··· DATA IN THIS EXERCISE ···
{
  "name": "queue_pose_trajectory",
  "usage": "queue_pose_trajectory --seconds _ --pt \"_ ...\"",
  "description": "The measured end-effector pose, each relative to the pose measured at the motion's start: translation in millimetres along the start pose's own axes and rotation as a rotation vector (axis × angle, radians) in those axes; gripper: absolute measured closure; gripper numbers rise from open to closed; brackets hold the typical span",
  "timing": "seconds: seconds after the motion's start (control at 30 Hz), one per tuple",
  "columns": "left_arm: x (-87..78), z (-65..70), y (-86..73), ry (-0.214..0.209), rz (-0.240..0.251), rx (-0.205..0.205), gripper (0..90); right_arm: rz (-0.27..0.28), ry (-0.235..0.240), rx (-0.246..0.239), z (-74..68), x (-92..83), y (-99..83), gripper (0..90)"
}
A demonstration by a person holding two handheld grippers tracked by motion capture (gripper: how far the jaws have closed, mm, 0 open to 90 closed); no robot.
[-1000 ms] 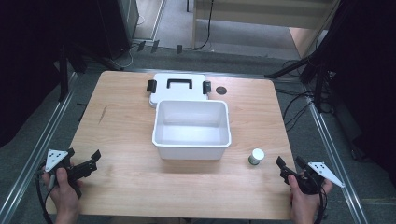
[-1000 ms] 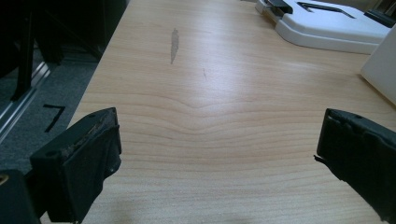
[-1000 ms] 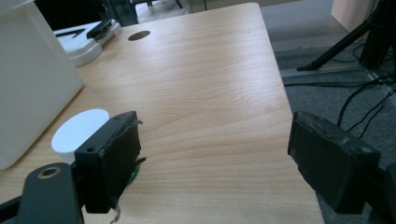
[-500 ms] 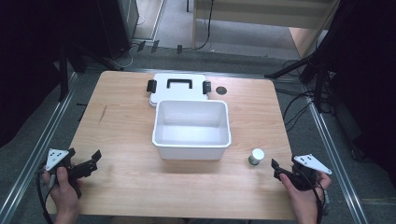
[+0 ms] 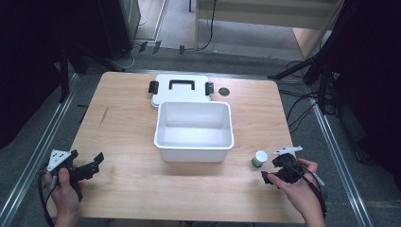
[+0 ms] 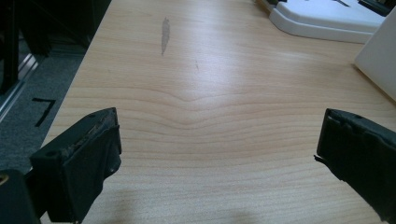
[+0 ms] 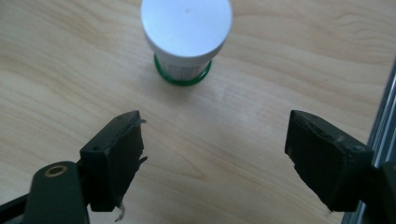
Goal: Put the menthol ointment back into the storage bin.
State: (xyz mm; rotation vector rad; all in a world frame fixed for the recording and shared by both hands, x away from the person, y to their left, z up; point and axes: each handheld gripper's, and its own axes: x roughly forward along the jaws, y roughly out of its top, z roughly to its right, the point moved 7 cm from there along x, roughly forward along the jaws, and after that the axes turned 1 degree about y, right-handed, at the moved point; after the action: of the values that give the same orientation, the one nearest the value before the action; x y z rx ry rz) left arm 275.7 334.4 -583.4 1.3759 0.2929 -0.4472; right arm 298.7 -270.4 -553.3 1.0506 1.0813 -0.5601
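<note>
Reaching toward the capped jar (image 7: 186, 35) at lower right, the right gripper (image 5: 276, 173) spreads wide, apparently to straddle it; the left gripper (image 5: 84, 166) idles wide at lower left.

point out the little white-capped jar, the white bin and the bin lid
white-capped jar (image 7: 186, 25): right gripper view, top of its cap
white bin (image 5: 194, 152): high view, its near outer wall
bin lid (image 5: 181, 94): high view, flat top below the black handle

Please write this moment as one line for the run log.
left gripper: open, over bare table | right gripper: open, facing small white-capped bottle, apart | white bin: empty | lid: behind bin
</note>
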Motion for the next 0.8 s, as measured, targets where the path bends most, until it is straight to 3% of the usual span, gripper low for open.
queue_pose_trajectory --seconds 0.03,0.07,0.2,0.37,0.57,0.8 --pt "0.5 0.2 0.1 0.000 0.001 0.000 0.3 -0.072 0.019 0.002 -2.8 2.6 1.4 18.0" --pt "0.5 0.2 0.1 0.000 0.001 0.000 0.3 -0.072 0.019 0.002 -2.8 2.6 1.4 18.0" --pt "0.8 -0.1 -0.1 -0.001 -0.008 -0.001 0.3 -0.169 0.030 -0.009 -6.3 6.3 6.8 18.0" --pt "1.1 0.1 -0.3 -0.001 -0.012 0.003 0.3 -0.258 -0.016 -0.039 -7.9 12.0 19.7 18.5" --pt "1.7 0.3 -0.6 0.002 -0.018 -0.002 0.3 -0.267 0.001 -0.023 -10.9 15.6 34.4 17.8" --pt "2.1 0.5 -0.8 0.006 -0.025 0.005 0.3 -0.272 -0.002 -0.026 -10.3 18.7 51.3 25.4"
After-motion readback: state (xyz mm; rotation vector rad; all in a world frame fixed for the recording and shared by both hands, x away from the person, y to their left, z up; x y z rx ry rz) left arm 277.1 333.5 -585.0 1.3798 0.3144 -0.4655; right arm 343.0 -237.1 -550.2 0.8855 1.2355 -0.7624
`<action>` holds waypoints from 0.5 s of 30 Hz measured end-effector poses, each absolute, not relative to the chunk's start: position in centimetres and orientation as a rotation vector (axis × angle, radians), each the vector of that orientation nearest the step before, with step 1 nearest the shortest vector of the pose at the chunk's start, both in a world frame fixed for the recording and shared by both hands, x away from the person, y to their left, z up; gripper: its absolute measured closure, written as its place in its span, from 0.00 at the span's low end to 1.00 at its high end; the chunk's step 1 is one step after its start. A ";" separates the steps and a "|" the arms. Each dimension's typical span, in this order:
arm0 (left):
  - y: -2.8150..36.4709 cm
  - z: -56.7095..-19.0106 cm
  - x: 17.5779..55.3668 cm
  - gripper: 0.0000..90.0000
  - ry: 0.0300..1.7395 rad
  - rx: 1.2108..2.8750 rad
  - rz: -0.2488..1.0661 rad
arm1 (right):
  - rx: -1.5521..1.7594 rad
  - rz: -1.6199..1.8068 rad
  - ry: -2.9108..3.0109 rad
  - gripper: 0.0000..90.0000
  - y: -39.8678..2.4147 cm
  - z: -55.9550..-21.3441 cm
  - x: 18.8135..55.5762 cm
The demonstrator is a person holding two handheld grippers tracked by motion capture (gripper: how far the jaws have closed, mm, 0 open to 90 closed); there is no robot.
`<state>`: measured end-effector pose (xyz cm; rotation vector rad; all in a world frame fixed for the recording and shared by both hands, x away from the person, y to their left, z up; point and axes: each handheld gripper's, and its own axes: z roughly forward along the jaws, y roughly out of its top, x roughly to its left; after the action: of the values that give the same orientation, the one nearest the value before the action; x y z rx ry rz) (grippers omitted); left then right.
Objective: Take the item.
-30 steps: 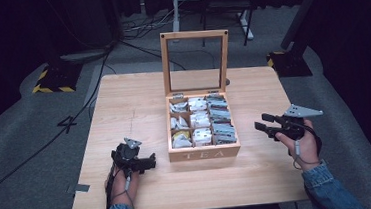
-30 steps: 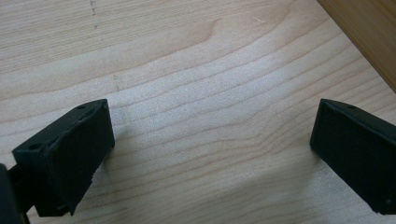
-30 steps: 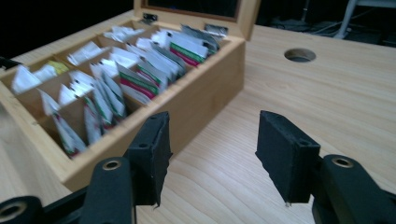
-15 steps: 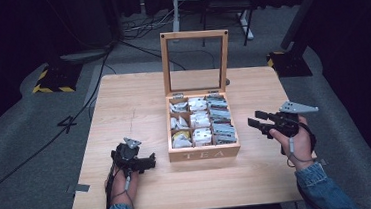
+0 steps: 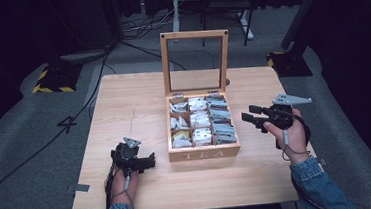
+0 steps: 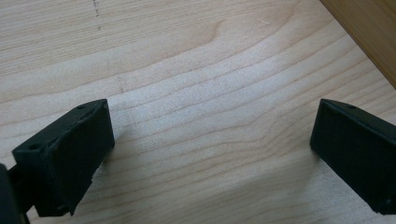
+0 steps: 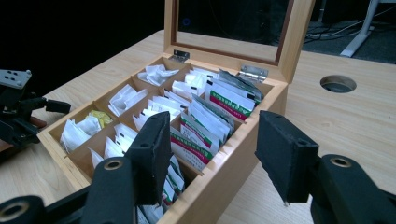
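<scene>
Flanking wooden tea box (image 5: 205,153); both grippers agape.

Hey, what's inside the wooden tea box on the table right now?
The tea box, lid up, holds rows of compartments packed with tea bags: white sachets, a yellow one, and green-and-red labelled ones. Anything beneath them is covered.

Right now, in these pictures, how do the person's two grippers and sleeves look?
Both grippers are black, each with two blocky black jaws that have small screw holes. The right gripper carries a grey three-cornered plate on top, the left gripper a smaller grey plate. A thin cable trails from each along the wrist. The sleeves are blue denim.
</scene>
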<state>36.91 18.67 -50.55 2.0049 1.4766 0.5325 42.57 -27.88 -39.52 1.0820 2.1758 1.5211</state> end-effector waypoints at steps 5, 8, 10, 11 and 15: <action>18.7 -50.6 37.0 0.00 1.474 2.005 0.525 | 1.088 1.540 2.176 0.51 -27.5 -39.1 42.6; 18.7 -50.6 37.0 0.00 1.475 2.004 0.525 | 1.050 1.549 2.206 0.51 -26.7 -38.9 42.5; 18.7 -50.6 37.0 0.00 1.475 2.004 0.525 | 1.031 1.557 2.224 0.51 -26.1 -38.9 42.4; 18.7 -50.6 36.9 0.00 1.474 2.006 0.531 | 1.004 1.564 2.245 0.51 -25.4 -38.8 42.5; 18.7 -50.6 36.8 0.00 1.482 2.002 0.527 | 0.962 1.575 2.293 0.51 -24.0 -39.0 42.7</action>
<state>36.78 18.68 -50.57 2.0016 1.4819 0.5268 42.70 -23.97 -39.00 0.9625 2.2931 1.5753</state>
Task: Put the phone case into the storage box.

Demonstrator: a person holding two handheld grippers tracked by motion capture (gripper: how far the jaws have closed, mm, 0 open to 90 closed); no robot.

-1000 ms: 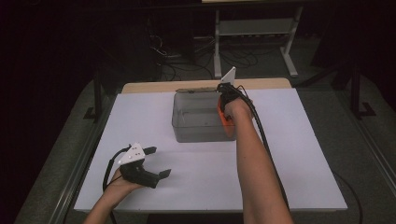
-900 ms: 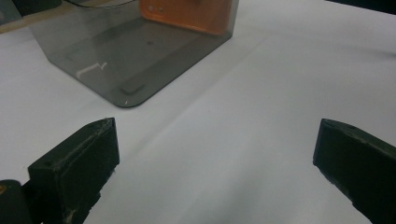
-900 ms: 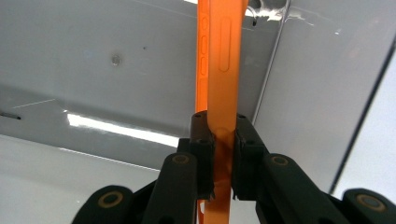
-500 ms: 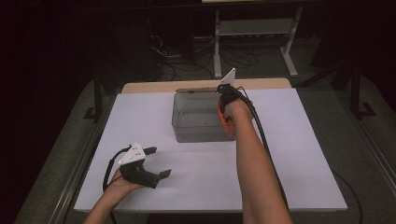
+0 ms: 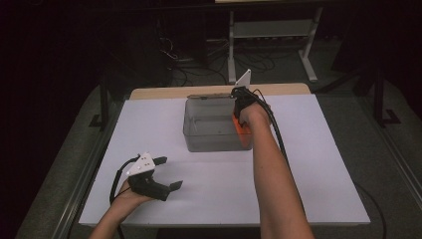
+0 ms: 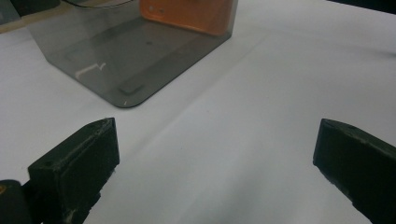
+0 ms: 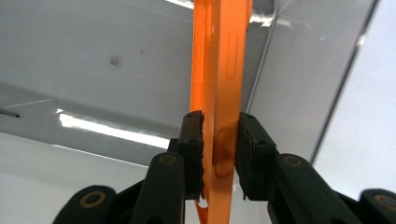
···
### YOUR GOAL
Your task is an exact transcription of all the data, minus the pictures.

### TASK SOLUTION
{
  "name": "queue_pose_trajectory",
  "usage": "queue_pose_trajectory --seconds _ --pt \"_ ...\"",
  "description": "The measured end-effector pose, each relative to the pose measured at the motion's start: translation in millimetres along the start pose's own axes and rotation as a rotation vector (axis × angle, radians) in those axes; gripper: absolute measured closure; gripper numbers rise from open to closed; brackets hold the typical span",
  "timing": "seconds: seconds after the motion's start (control at 30 Hz), one per tuple",
  "columns": "left_arm: x (-87..78), z (-65..70), y (-86..73), ry (-0.214..0.209), rz (-0.240..0.251), rx (-0.205..0.205), gripper (0..90); right_arm: rz (-0.27..0.28), ry (-0.235..0.240), rx (-0.246..0.239), z (-74..68), x (-92..83), y (-99..83), gripper (0..90)"
}
A demonstration by a person holding two handheld grippers tracked by motion capture (gripper: how far the jaws have closed, mm, 0 open to 90 closed); no robot.
[-1000 ms] 
[-1000 ms] 
[-1000 ms] 
[-500 ms] 
[+0 ms] 
[+0 ms] 
[+0 ms] 
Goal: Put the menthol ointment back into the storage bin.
State: (xyz mm; rotation vector rad; all in a world frame fixed for the recording and shared by both hands, x away from the person, y to their left, z up; point and axes: each handheld gripper's, and its own axes: x roughly forward along the jaws, y roughly out of its top, z roughly to its right, the point moved 7 cm from there along x, roughly forward along the jaws, and after that the axes turned 1 degree about y, right-handed, at the moved point; after the action: of the values that give the same orientation, the one nearest the value before the action; x y z rx ry rz) left arm 275.7 334.4 -583.4 1.3759 0.2929 -0.4472; right arm 298.7 -270.4 -553.3 1.0506 1.0813 -0.5601
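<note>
Reaching toward the capped jar (image 7: 186, 35) at lower right, the right gripper (image 5: 276, 173) spreads wide, apparently to straddle it; the left gripper (image 5: 84, 166) idles wide at lower left.

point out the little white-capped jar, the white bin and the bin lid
white-capped jar (image 7: 186, 25): right gripper view, top of its cap
white bin (image 5: 194, 152): high view, its near outer wall
bin lid (image 5: 181, 94): high view, flat top below the black handle

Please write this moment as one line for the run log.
left gripper: open, over bare table | right gripper: open, facing small white-capped bottle, apart | white bin: empty | lid: behind bin
</note>
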Motion for the next 0.8 s, as measured, targets where the path bends most, until it is straight to 3% of the usual span, gripper low for open.
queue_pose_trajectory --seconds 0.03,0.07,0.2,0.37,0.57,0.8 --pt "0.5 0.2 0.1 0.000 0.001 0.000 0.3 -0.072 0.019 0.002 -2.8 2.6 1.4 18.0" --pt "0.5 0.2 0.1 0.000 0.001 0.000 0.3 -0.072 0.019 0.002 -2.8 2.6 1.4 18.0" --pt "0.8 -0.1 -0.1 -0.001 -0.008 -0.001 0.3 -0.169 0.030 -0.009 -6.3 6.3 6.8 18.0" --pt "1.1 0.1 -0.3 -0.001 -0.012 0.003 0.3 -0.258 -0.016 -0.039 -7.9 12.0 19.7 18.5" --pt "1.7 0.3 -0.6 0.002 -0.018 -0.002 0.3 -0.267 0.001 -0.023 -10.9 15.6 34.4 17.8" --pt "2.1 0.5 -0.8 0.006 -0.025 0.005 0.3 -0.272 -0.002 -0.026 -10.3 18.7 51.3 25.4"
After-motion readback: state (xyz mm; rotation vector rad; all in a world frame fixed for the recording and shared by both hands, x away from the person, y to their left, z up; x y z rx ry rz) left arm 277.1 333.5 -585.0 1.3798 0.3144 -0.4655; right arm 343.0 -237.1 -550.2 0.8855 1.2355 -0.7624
`<action>` holds waypoints from 0.5 s of 30 Hz measured end-effector poses, each absolute, not relative to the chunk's start: position in centimetres and orientation as a rotation vector (axis × angle, radians), each the vector of that orientation nearest the step before, with step 1 nearest the shortest vector of the pose at the chunk's start, both in a world frame fixed for the recording and shared by both hands, x away from the person, y to their left, z up; gripper: its absolute measured closure, written as its place in its span, from 0.00 at the span's low end to 1.00 at its high end; the chunk's step 1 is one step after its start. A ";" separates the steps and a "|" the arms. Each dimension's typical span, in this order:
arm0 (left):
  - y: -2.8150..36.4709 cm
  - z: -56.7095..-19.0106 cm
  - x: 17.5779..55.3668 cm
  - gripper: 0.0000..90.0000
  - ry: 0.0300..1.7395 rad
  - rx: 1.2108..2.8750 rad
  - rz: -0.2488..1.0661 rad
arm1 (right):
  - rx: -1.5521..1.7594 rad
  - rz: -1.6199..1.8068 rad
  - ry: -2.9108..3.0109 rad
  - gripper: 0.0000..90.0000
  - y: -39.8678..2.4147 cm
  - z: -55.9550..-21.3441 cm
  - x: 18.8135..55.5762 cm
The demonstrator is a person holding two handheld grippers tracked by motion capture (gripper: how far the jaws have closed, mm, 0 open to 90 closed); there is no robot.
`<state>`: measured end-effector pose (xyz cm; rotation vector rad; all in a world frame fixed for the recording and shared by both hands, x away from the person, y to their left, z up; point and axes: each handheld gripper's, and its own axes: z roughly forward along the jaws, y roughly out of its top, x roughly to its left; after the action: of the values that give the same orientation, the one nearest the value before the action; x y z rx ry rz) (grippers omitted); left then right.
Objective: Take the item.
-30 steps: 
-30 steps: 
-30 steps: 
-15 steps: 
+0 steps: 
+0 steps: 
+0 steps: 
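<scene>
Flanking wooden tea box (image 5: 205,153); both grippers agape.

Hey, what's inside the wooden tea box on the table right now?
The tea box, lid up, holds rows of compartments packed with tea bags: white sachets, a yellow one, and green-and-red labelled ones. Anything beneath them is covered.

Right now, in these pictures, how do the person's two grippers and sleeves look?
Both grippers are black, each with two blocky black jaws that have small screw holes. The right gripper carries a grey three-cornered plate on top, the left gripper a smaller grey plate. A thin cable trails from each along the wrist. The sleeves are blue denim.
</scene>
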<state>36.91 18.67 -50.55 2.0049 1.4766 0.5325 42.57 -27.88 -39.52 1.0820 2.1758 1.5211</state> end-effector waypoints at steps 5, 8, 10, 11 and 15: <action>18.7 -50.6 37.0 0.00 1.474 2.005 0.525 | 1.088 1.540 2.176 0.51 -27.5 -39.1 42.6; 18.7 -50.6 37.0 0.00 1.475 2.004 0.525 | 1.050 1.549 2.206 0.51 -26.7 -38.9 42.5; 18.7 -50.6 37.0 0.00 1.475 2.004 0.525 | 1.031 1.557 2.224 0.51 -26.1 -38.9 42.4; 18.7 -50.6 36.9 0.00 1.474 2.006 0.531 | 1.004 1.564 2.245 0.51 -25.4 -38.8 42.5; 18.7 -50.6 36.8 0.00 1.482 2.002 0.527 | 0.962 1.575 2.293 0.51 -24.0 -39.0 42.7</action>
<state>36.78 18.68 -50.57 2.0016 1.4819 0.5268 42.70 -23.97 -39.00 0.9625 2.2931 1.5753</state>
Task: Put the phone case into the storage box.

Demonstrator: a person holding two handheld grippers tracked by motion capture (gripper: how far the jaws have closed, mm, 0 open to 90 closed); no robot.

-1000 ms: 
-900 ms: 
-900 ms: 
-500 ms: 
+0 ms: 
+0 ms: 
+0 ms: 

There's nothing left to add to the answer.